Such psychological projections come up all the time in therapy. In fact, they are a big piece of how therapy
works. Patients project onto the therapist conflicts from their past. For example, they may unconsciously expect
the therapist to act as their parents once acted. The therapist uses the projection to help the patient work on the
past conflicts; the goal is to disentangle the past from the present so the patient can put the past into perspective
and move on, instead of reenacting the same plays over and over again.

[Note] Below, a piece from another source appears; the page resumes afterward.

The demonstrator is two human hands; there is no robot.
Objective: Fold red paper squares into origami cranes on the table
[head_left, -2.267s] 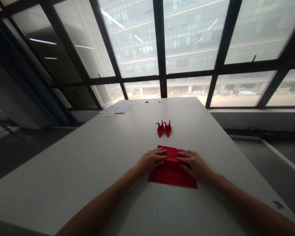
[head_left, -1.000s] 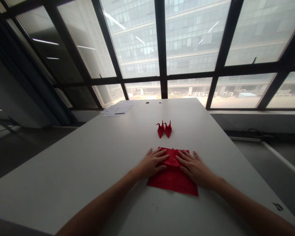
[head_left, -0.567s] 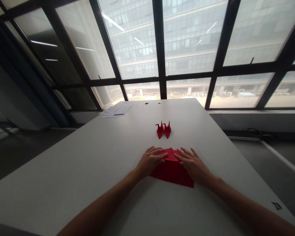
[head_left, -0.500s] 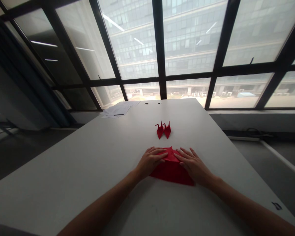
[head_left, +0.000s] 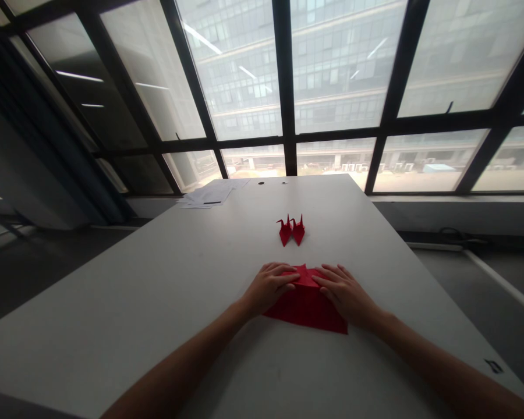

Something similar happens sometimes in risk communication. People’s interaction with you probably isn’t their
first contact with “evil, dishonest” corporations or “bureaucratic, incompetent” government agencies. You
remind them of other times in their lives when they felt mistreated by big organizations, and perhaps also by
more personal authority figures – including, yes, their parents. They may project onto you their reactions to
these past contacts. And so you may have use for counterprojective statements.
Havens’s prototype is when somebody stubs a toe on a piece of furniture. The normal response to the pain of
stubbing your toe includes “anger toward the object, blaming it, even wanting to kick the offending object
again.” The anger then gets generalized and projected, so anybody standing nearby is likely to be resented.
Havens continues:
The treatment of such small, paranoid psychoses is, first, empathy with the pain and then alliance against the
object. A friend can be quickly made by kicking the offending object for the injured person…. Just as certain
exclamations, “How painful!” or “That must have hurt,” are the prototypic form of empathic speech, so another
exclamation, “That damn chair,” is the prototype of counterprojective speech.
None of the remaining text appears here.